Il volersi bene, il volere ciascuno il bene dell’altro, è il segreto per vivere sereni e nella pace. Anzitutto vuol dire ‘non farsi del male’. ‘Mia preoccupazione -dovrebbe dire ciascuno- è di non far soffrire chi ho vicino, chi incontro. Non farlo soffrire; non trattarlo male; non trattarlo con durezza, con superiorità, con egoismo, con autosufficienza’. Ogni persona è un cristallo delicato; è un’anima bisognosa di tratti gentili, parole buone, gesti di comprensione e di affetto. Se al risveglio del mattino ognuno dicesse: ‘Oggi non voglio far soffrire nessuno’, e questa fosse la preoccupazione costante di tutta la giornata, e si stesse costantemente vigili sui propri pensieri, sulle proprie parole, sui propri gesti perché non avessero ad offendere e a rattristare nessuno, come sarebbero belli i rapporti, quanto buone le relazioni, quanto diverso il mondo da com’è! ‘Vogliatevi bene!’, dice Gesù; e il primo gradino del voler bene è non far soffrire il fratello, la sorella.

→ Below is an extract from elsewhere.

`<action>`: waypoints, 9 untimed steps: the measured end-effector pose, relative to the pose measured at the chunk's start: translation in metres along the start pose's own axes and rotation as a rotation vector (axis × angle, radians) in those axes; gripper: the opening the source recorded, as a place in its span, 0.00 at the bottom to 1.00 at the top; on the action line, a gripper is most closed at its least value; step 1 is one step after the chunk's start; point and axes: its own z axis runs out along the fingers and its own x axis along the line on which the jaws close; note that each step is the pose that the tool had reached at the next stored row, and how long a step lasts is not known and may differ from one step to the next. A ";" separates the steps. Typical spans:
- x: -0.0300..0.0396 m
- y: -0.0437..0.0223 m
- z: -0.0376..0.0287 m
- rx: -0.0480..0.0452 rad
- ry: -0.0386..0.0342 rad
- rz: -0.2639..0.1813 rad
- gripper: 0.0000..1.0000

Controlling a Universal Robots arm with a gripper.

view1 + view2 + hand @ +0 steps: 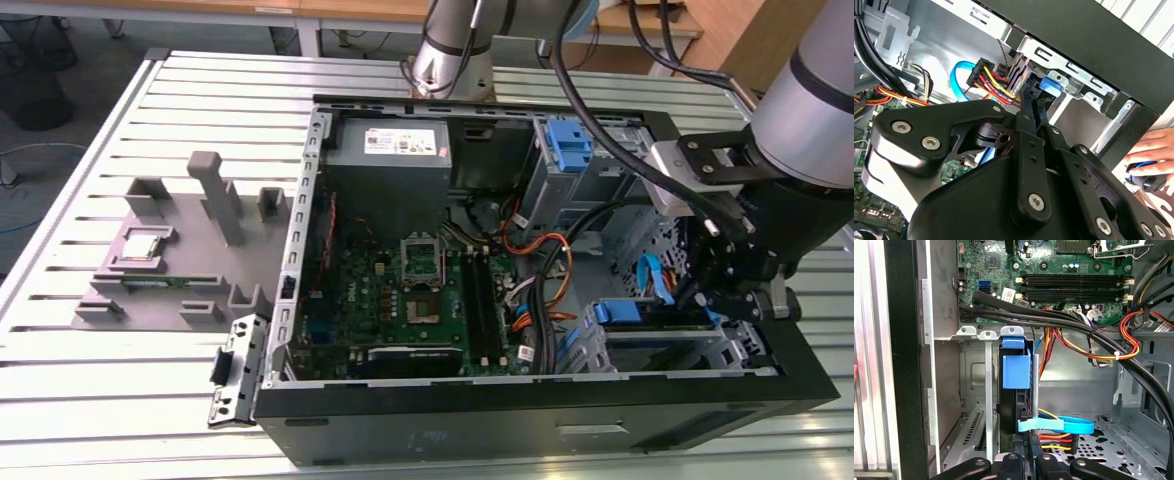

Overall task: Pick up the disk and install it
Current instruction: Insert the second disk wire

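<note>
Disk installation looks well advanced in the exterior view: the drive in its blue carrier sits on edge in the metal drive cage at the lower right of the open computer case, and the gripper hangs just above it. Whether it is fully seated I cannot tell. At centre lies the green motherboard, with the grey power supply above it and a second blue carrier in the upper bay. A grey fixture block stands on the slatted table at the left.

In the second wrist view the gripper's black linkage covers the lower half, and its two fingers run up close together toward the disk's blue tab at upper centre. They look nearly shut, but whether they pinch anything I cannot tell. Red, yellow and black power wires and a light blue data cable crowd the bay just beside the fingertips. A person's hand rests on a mouse at the right edge, outside the case.

In the first wrist view the disk stands slotted in the cage at centre, its blue carrier face showing. The fingers at the bottom edge almost touch each other below it. The blue cable crosses right beside the drive's lower end, and thick black cables sweep across above, so the approach is cluttered.
</note>
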 end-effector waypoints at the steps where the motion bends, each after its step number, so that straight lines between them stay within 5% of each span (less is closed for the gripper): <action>1: 0.0000 0.0000 0.0000 0.0000 0.0000 0.000 0.16; 8: 0.0000 0.0001 0.0009 0.0000 -0.0014 0.000 0.17; 9: 0.0000 0.0001 0.0006 0.0000 -0.0007 0.000 0.24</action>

Il testamento che Gesù ci ha lasciato è ancora più ricco e più prezioso. In testamento egli ha lasciato nientemeno che se stesso, la sua persona, viva, ciò che nessun padre e nessuna madre può lasciare in testamento. Quella sera Gesù ci ha lasciato l’Eucaristia; nel pane e nel vino consacrati è presente lui. Il Catechismo ci ricorda le tre condizioni necessarie per fare bene la santa Comunione e riceverla degnamente: essere in grazia di Dio, cioè non avere peccati gravi sull’anima; essere digiuni da almeno un’ora; e avere consapevolezza di chi si va a ricevere. Si va a ricevere il Signore, il creatore del mondo, colui che è eterno, infinito, onnipotente, onnisciente; colui che conserva ogni cosa nell’essere; colui che è morto in croce per noi; colui che sarà il nostro giudice.

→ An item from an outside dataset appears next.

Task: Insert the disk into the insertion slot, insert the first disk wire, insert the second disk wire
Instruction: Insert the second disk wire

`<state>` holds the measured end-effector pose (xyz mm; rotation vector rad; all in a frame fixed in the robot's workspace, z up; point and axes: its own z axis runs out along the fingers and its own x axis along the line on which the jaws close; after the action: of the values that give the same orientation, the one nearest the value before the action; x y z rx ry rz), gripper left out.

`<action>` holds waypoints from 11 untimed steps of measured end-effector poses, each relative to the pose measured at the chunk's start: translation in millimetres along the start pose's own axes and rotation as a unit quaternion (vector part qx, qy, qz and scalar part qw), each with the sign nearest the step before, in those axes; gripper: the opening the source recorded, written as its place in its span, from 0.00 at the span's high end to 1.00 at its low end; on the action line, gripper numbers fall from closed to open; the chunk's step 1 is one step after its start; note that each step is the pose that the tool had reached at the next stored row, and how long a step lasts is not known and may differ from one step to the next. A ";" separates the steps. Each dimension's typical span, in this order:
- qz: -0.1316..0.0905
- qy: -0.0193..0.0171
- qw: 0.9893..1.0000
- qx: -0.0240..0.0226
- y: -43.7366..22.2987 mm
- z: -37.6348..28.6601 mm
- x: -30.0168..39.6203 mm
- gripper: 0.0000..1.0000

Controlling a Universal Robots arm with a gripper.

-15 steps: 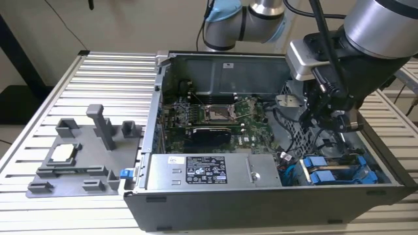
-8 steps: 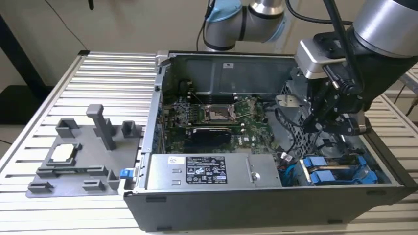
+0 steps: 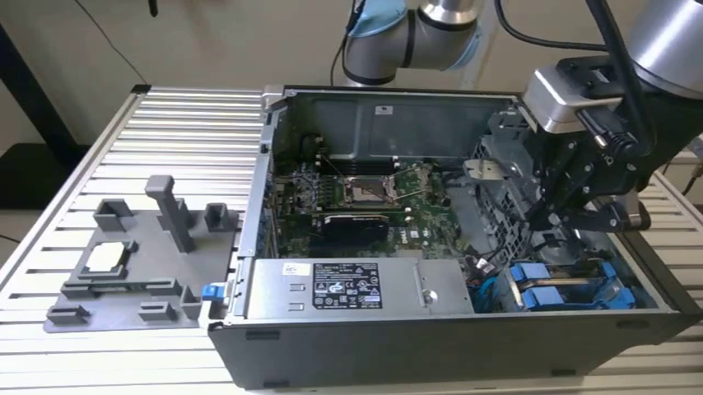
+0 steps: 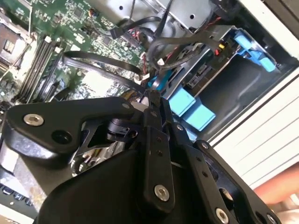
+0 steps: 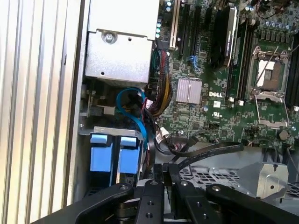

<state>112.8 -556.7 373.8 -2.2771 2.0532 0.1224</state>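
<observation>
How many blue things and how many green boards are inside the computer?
Blue drive carriers: 2
Blue cable: 1
Green board: 1
Total: 4

— How much room do I have around the gripper (image 3: 555, 220)?

— Little. I have it hanging inside the open computer case (image 3: 439, 346), close to the drive cage (image 3: 571, 284) at the exterior view's right. Black cables (image 4: 107, 63) loop just under the jaws, and a blue cable (image 5: 135, 109) curls beside the power-supply box (image 3: 357, 288).

— And the cage itself?

— Two blue-fronted drives (image 5: 114, 154) sit side by side in it, touching the cage walls. I see a gap between them and the power-supply box, crossed by wires.

— Anywhere open?

— Above the motherboard (image 3: 351, 197), and out on the slatted worktop (image 3: 176, 123), apart from the grey fixture plate (image 3: 132, 271).
</observation>
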 end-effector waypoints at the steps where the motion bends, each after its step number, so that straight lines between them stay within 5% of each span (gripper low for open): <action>1: 0.000 0.003 1.000 0.000 -2.0 0.6 0.2 0.84; 4: 0.000 0.010 1.000 -0.001 -5.7 2.3 0.8 0.84; 11: 0.000 0.019 1.000 0.001 -10.2 7.9 1.9 0.84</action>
<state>123.1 -556.7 365.7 -2.2960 2.0700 0.0789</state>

Con quanta devozione occorre fare la Comunione! Con quanta fede! Non si va ad accogliere uno qualsiasi; si va ad accogliere Dio. Come si dovrebbe già pensare il giorno prima, il sabato: ‘Domani farò la Comunione’; e come ci si dovrebbe ricordare, almeno fino al giorno dopo, il lunedì; ‘Ieri ho fatto la Comunione’!

Il testamento che Gesù ci ha lasciato la sera del giovedì santo aveva e conteneva ancora un dono: il Sacerdozio. Dopo aver trasformato il pane nel suo corpo e il vino nel suo sangue, Gesù disse agli apostoli: “Fate questo in memoria di me”; diede loro il potere di fare quanto aveva fatto lui; li fece sacerdoti. Quella sera Gesù istituì due dei sette Sacramenti: l’Eucaristia e il Sacerdozio. Il Sacerdozio fa sì che l’Eucaristia venga continuamente celebrata, che del pane e del vino vengano continuamente trasformati nel Corpo e nel sangue di Gesù; che Gesù resti continuamente presente in mezzo al suo popolo.

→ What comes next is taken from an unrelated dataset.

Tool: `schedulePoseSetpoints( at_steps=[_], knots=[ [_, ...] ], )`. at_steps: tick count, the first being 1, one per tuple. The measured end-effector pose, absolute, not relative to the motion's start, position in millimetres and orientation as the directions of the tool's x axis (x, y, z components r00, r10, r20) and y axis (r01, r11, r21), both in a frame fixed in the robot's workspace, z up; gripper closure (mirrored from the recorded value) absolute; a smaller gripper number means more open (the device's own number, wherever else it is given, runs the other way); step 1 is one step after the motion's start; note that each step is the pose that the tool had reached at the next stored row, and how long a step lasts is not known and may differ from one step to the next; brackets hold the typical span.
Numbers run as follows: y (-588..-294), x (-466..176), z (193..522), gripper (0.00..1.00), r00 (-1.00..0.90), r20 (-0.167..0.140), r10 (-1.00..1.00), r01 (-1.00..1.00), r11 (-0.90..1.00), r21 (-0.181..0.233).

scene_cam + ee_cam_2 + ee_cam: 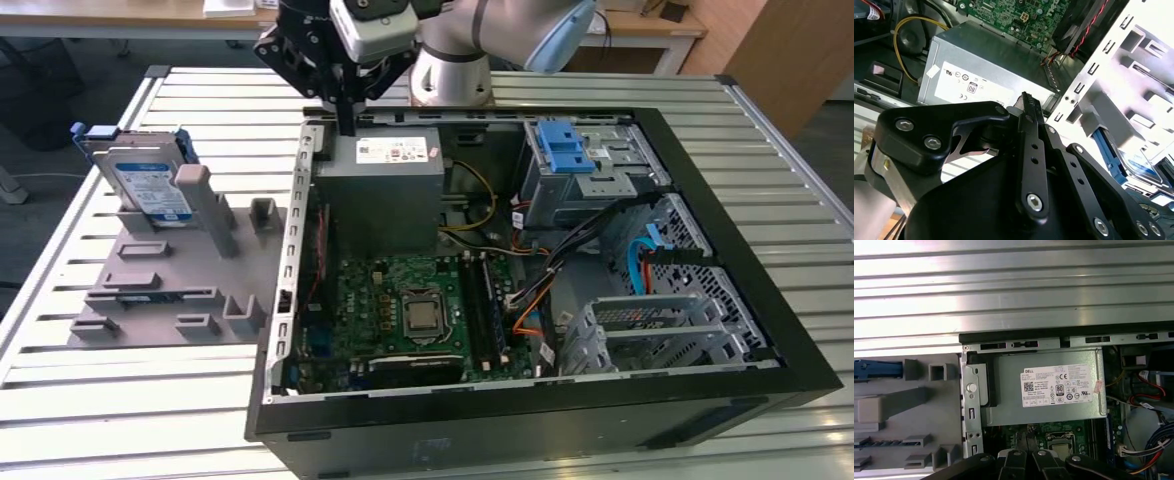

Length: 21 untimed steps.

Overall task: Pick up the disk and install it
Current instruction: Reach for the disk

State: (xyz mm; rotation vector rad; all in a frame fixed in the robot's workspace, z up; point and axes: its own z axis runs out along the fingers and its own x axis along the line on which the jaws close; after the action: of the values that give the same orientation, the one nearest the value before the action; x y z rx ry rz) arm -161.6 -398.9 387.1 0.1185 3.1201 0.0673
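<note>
The disk (144, 182) stands upright in a grey holder (174, 290) on the table, at the exterior view's left of the open computer case (534, 400). Its label is blue and white and its edges carry blue rails. My gripper (350, 122) hangs over the case's far corner, above the grey power supply box (380, 190), well apart from the disk. Its fingers are shut with nothing between them. In the second wrist view the gripper (1026, 97) points at that box (984, 65), with the disk (1141, 167) off to the side. The first wrist view shows the gripper (1026, 456) beside the box (1049, 387).
The case lies on its side on a slatted metal table (200, 90). Inside are the motherboard (414, 310), cables, a blue latch on a metal cage (567, 150) and a second metal cage (661, 335). The grey holder has several upright posts.
</note>
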Motion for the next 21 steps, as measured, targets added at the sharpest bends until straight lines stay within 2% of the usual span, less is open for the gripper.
schedulePoseSetpoints(
  at_steps=[21],
  knots=[
    [-398.9, -168.6, 386.1, 0.89, -0.997, -0.016, 0.076, 0.076, 0.996, 0.044]
  ],
)
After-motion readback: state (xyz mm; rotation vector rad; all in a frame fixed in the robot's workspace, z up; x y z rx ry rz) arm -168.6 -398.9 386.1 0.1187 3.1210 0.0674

Grande è la dignità del sacerdote! Al sacerdote i fedeli devono guardare con stima e riverenza, con fede, perché in quella persona sono presenti, posti dal Signore, doni e poteri divini. San Francesco ebbe a dire: “Se lungo la strada io incontrassi insieme un angelo e un sacerdote, saluterei prima il sacerdote, e poi l’angelo, perché il sacerdote è un ministro dell’Altissimo Iddio”. Conserviamo la fede nel sacerdote; non dimentichiamo chi e gli è.

E ringraziamo il Signore in questa sera e in questa Messa, che ci fa rivivere e ci rende presente il primo giovedì santo; ci fa memoria del grande e prezioso testamento di Gesù.